What the task asks -> Beginning with the first line, please repeat the entries exactly and end on the line that contains "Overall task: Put".

══ Exercise material ══

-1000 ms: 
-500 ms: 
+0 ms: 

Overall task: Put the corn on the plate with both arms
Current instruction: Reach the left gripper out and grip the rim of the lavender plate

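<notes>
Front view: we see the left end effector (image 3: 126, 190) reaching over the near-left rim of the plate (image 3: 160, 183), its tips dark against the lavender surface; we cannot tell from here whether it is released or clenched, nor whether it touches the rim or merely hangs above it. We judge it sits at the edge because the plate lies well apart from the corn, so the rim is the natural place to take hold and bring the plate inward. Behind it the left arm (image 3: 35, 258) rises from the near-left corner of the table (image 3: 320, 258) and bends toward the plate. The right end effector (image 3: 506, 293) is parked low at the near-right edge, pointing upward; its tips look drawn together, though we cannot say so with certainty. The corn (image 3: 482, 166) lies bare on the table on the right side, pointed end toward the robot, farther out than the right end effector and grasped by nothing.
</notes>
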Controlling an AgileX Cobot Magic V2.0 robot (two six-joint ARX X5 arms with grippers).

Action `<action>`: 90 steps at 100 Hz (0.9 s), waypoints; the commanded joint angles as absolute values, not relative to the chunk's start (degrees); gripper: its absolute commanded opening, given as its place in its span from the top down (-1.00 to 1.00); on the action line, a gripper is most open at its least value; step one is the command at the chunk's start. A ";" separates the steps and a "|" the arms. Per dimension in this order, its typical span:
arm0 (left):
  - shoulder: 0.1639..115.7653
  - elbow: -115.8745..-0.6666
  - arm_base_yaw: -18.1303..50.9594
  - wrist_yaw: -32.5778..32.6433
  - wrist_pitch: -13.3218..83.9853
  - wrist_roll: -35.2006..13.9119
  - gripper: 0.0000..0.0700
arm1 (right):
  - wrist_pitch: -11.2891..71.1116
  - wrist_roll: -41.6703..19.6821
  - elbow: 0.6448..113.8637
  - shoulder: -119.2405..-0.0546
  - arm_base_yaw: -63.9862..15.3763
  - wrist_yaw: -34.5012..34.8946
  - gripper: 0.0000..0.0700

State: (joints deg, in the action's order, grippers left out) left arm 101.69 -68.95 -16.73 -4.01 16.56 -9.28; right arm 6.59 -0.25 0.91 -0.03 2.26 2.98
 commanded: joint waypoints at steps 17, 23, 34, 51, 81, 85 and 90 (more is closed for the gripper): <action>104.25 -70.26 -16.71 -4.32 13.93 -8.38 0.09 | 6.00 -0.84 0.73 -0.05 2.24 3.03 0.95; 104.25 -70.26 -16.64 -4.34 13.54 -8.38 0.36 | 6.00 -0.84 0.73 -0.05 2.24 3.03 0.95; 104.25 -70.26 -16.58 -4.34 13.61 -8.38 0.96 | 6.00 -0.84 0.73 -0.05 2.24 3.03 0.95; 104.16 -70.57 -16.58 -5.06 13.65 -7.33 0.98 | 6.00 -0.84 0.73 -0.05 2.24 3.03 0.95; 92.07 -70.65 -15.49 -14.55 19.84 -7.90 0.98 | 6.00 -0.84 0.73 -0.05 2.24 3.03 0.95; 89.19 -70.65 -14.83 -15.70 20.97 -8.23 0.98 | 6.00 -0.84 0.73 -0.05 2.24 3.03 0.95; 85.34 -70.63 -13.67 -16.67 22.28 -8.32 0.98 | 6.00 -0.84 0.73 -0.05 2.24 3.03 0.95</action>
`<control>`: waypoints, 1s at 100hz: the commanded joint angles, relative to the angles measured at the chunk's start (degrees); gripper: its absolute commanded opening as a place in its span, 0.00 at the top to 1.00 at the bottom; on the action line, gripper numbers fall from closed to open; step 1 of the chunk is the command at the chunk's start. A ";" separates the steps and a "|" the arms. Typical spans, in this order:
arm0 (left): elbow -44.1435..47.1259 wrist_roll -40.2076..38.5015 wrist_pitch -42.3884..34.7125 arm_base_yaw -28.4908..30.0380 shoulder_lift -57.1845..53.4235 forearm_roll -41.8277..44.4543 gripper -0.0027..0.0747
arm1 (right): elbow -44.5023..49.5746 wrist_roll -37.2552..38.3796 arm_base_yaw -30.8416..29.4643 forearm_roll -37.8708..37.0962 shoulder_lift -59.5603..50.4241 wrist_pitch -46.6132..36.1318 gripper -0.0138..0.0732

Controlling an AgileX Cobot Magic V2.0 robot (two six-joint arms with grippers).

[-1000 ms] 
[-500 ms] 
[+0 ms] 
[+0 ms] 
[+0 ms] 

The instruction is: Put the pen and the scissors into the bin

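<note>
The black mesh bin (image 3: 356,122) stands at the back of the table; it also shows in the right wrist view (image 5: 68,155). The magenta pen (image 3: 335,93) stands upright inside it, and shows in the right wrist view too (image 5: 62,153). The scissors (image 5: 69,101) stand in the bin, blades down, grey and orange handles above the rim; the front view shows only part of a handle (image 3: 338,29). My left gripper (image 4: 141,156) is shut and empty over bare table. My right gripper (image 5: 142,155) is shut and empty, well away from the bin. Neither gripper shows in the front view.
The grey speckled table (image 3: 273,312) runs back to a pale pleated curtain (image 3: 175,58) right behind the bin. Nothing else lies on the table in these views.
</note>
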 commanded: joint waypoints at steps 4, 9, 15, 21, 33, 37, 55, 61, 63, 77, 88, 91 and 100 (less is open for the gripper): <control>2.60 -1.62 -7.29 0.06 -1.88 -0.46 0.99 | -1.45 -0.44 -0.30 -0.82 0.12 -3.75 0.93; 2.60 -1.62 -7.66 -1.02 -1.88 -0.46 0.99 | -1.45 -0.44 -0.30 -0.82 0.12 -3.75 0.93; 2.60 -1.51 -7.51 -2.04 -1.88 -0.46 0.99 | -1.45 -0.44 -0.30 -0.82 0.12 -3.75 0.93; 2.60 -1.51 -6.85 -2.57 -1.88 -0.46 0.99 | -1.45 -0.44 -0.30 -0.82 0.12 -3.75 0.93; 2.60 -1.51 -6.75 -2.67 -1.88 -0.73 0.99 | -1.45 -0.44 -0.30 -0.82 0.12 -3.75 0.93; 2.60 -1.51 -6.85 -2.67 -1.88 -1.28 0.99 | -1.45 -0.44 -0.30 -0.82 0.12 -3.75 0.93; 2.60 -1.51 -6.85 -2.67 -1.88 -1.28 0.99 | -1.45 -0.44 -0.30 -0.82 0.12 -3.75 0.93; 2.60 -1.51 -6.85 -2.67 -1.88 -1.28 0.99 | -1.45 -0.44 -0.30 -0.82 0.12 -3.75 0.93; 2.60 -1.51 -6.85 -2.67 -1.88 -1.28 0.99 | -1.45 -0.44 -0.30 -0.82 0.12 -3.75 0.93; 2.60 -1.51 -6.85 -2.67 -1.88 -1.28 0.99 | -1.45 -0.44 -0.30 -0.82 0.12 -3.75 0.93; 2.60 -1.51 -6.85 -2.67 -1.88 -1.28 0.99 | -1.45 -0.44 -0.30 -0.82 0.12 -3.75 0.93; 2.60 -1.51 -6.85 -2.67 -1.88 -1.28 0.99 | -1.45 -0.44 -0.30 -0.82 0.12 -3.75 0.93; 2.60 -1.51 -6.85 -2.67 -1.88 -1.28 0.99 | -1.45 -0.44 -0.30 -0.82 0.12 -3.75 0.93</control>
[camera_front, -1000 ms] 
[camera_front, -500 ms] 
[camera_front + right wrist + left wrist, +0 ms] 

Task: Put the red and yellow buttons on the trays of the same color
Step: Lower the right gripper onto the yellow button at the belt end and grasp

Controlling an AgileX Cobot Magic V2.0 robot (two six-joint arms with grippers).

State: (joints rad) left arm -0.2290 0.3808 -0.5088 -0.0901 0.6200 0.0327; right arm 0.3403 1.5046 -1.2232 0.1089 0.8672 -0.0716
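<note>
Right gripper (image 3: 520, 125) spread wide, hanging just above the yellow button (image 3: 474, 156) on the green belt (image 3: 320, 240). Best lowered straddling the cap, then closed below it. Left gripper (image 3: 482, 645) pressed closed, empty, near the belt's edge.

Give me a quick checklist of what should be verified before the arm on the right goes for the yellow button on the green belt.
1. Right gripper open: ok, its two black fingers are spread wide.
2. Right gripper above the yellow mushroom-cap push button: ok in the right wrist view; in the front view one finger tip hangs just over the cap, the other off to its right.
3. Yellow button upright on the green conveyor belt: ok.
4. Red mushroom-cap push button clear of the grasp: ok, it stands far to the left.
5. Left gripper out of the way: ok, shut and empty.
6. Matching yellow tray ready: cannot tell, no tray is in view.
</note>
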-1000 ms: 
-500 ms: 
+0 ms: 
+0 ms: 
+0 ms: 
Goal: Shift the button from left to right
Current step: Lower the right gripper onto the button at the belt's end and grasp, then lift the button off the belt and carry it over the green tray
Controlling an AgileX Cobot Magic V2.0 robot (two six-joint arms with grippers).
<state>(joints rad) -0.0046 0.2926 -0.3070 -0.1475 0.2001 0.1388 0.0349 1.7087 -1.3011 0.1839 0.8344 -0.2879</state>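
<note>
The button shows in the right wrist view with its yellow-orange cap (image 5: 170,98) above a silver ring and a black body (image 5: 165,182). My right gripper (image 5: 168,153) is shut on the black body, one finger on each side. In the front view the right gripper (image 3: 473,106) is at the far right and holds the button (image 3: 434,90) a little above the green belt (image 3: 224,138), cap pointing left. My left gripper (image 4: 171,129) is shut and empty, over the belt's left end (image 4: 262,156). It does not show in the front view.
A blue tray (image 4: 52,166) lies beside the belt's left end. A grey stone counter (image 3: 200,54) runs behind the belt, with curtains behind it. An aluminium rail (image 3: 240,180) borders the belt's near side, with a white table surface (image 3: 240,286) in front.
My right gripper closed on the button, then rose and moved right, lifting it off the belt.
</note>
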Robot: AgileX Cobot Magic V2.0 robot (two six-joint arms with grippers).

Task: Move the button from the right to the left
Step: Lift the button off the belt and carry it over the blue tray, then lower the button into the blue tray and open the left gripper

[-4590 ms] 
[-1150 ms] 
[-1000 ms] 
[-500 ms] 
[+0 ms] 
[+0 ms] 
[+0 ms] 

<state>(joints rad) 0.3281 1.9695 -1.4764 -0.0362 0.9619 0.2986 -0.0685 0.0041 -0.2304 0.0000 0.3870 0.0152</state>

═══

Solution to this exercise ->
-1000 ms: 
-500 ms: 
+0 ms: 

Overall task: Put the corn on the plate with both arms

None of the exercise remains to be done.